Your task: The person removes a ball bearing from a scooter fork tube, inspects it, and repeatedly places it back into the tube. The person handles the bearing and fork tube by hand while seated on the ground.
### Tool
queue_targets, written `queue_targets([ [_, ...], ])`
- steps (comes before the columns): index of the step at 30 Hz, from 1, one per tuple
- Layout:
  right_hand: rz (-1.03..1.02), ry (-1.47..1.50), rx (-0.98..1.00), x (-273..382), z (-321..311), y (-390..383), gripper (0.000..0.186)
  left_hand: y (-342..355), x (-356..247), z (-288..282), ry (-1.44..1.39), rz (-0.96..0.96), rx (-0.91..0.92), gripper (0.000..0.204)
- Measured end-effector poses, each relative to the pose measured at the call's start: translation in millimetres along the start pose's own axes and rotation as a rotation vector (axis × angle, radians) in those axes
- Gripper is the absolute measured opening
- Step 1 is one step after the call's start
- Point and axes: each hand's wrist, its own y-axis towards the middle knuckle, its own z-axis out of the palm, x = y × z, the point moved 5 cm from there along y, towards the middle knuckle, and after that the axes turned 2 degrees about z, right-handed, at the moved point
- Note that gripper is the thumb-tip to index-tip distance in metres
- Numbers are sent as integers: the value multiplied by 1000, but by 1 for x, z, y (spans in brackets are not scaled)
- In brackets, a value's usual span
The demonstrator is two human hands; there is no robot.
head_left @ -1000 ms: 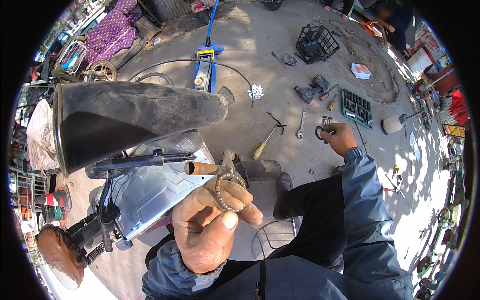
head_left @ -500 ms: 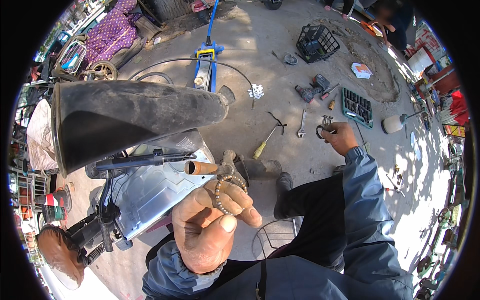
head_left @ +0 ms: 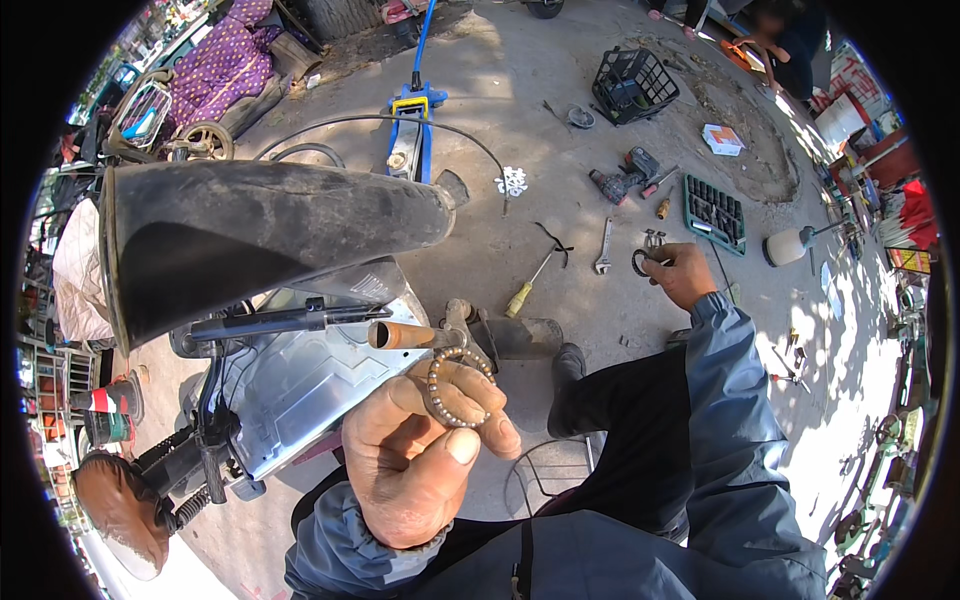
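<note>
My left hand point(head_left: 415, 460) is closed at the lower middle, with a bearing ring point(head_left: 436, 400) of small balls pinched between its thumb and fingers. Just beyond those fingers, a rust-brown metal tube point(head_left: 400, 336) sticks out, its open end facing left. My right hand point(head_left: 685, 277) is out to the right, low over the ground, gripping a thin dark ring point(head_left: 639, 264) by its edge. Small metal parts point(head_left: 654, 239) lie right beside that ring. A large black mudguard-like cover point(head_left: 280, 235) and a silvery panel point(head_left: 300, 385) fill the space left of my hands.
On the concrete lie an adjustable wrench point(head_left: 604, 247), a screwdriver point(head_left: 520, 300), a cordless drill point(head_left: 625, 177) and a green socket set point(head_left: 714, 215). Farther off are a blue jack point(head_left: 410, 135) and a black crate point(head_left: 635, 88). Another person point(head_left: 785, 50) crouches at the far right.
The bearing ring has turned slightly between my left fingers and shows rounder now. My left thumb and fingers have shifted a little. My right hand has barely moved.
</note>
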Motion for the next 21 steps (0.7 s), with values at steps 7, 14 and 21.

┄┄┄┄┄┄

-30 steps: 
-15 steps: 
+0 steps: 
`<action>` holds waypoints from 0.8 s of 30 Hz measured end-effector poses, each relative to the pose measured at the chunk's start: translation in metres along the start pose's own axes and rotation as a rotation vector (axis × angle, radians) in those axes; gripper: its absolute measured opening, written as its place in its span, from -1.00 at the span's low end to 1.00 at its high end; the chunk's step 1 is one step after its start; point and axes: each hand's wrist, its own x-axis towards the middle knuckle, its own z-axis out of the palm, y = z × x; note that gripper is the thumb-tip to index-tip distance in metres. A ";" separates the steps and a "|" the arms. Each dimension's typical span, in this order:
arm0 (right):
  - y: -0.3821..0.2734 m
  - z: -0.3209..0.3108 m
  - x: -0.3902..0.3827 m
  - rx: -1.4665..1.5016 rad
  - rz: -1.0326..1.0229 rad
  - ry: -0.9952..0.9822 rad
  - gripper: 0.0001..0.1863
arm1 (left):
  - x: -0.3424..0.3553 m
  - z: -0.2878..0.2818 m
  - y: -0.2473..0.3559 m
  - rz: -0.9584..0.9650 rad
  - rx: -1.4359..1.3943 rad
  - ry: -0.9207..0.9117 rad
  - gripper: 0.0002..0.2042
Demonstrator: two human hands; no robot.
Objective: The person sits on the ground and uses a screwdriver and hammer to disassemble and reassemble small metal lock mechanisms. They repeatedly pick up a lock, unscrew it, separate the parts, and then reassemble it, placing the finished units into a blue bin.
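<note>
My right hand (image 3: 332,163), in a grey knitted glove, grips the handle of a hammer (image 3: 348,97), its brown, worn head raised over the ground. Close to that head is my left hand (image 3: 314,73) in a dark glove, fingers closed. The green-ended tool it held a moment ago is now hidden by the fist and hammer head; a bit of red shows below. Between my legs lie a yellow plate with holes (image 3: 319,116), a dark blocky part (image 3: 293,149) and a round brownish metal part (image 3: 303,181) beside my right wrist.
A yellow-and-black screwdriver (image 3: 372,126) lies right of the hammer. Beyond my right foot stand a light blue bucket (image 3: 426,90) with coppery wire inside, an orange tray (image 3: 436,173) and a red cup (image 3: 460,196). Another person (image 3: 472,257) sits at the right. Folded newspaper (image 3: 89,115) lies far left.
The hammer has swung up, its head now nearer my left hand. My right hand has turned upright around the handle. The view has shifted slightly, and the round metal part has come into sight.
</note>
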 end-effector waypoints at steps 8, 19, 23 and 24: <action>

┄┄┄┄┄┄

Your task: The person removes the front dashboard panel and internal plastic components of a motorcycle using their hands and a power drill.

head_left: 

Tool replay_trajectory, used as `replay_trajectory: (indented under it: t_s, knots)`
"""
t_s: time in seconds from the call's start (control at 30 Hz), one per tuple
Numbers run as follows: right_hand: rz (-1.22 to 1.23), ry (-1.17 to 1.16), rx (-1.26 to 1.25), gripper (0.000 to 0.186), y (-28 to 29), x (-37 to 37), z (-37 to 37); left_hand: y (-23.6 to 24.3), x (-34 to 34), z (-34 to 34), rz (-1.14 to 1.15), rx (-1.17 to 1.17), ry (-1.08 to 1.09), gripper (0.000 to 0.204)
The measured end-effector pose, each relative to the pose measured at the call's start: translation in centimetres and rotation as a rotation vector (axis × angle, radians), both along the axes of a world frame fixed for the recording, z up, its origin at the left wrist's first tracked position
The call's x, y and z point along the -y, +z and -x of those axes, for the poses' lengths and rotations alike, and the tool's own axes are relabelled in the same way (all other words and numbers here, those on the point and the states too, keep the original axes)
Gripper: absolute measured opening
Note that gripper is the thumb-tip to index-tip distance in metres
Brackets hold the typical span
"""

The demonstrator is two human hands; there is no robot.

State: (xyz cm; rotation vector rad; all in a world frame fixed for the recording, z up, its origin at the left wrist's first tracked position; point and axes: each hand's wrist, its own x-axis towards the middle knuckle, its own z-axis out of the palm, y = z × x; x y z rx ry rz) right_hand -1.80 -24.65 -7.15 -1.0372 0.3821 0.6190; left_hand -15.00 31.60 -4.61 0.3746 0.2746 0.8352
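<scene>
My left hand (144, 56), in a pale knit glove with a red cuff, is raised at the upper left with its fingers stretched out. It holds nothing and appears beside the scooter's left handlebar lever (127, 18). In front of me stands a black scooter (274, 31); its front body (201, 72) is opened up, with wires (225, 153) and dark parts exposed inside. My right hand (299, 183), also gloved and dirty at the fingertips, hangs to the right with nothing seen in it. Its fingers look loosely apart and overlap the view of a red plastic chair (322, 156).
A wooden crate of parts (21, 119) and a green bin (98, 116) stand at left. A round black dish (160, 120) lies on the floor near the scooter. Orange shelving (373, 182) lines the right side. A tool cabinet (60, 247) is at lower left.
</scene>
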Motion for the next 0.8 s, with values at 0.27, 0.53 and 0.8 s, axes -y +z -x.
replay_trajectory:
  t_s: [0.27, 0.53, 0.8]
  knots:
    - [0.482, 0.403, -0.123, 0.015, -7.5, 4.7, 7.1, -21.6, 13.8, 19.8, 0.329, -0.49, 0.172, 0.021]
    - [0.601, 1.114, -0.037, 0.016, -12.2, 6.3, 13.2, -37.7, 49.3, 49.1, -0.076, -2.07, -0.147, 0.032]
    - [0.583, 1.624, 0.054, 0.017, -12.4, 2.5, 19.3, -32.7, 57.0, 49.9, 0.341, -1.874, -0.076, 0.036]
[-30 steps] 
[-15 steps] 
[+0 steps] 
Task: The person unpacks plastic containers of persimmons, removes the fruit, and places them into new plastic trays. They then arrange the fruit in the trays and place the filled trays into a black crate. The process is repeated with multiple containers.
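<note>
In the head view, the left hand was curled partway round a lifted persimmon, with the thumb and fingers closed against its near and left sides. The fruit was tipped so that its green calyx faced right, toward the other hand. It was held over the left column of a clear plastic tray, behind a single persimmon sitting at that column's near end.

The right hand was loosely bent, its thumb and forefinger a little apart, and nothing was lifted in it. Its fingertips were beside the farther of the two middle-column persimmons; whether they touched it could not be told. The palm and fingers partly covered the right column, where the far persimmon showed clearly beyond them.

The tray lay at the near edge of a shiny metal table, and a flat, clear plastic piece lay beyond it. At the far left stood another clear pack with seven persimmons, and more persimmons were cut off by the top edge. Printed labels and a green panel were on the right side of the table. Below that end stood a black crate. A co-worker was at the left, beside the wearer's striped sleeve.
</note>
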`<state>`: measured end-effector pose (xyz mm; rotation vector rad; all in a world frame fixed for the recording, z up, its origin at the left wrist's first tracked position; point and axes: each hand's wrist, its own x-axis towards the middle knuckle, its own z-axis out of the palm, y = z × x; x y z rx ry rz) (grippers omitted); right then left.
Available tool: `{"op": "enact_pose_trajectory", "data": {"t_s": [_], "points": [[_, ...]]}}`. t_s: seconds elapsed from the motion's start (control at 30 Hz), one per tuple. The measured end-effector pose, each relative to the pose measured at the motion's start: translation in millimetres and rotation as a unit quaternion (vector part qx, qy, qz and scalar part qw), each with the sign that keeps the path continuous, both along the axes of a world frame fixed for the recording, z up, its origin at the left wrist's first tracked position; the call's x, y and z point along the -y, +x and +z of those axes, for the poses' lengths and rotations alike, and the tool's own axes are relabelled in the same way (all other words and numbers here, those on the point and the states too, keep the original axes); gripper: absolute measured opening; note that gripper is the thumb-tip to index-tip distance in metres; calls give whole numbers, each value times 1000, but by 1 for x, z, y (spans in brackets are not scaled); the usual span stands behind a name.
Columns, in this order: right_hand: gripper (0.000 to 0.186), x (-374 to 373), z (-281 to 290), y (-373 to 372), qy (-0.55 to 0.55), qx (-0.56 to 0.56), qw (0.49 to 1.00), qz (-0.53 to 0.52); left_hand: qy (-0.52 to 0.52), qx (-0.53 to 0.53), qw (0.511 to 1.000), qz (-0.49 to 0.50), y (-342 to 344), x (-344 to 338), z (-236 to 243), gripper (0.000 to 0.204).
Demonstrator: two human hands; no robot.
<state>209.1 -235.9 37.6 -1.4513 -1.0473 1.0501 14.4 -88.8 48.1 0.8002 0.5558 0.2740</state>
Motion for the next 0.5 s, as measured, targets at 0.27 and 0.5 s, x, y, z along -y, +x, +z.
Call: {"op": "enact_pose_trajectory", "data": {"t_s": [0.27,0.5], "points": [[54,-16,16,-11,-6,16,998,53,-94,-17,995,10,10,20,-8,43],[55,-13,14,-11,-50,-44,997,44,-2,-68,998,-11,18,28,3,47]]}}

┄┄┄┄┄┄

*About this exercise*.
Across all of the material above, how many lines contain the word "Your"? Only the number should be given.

*Solution*.
2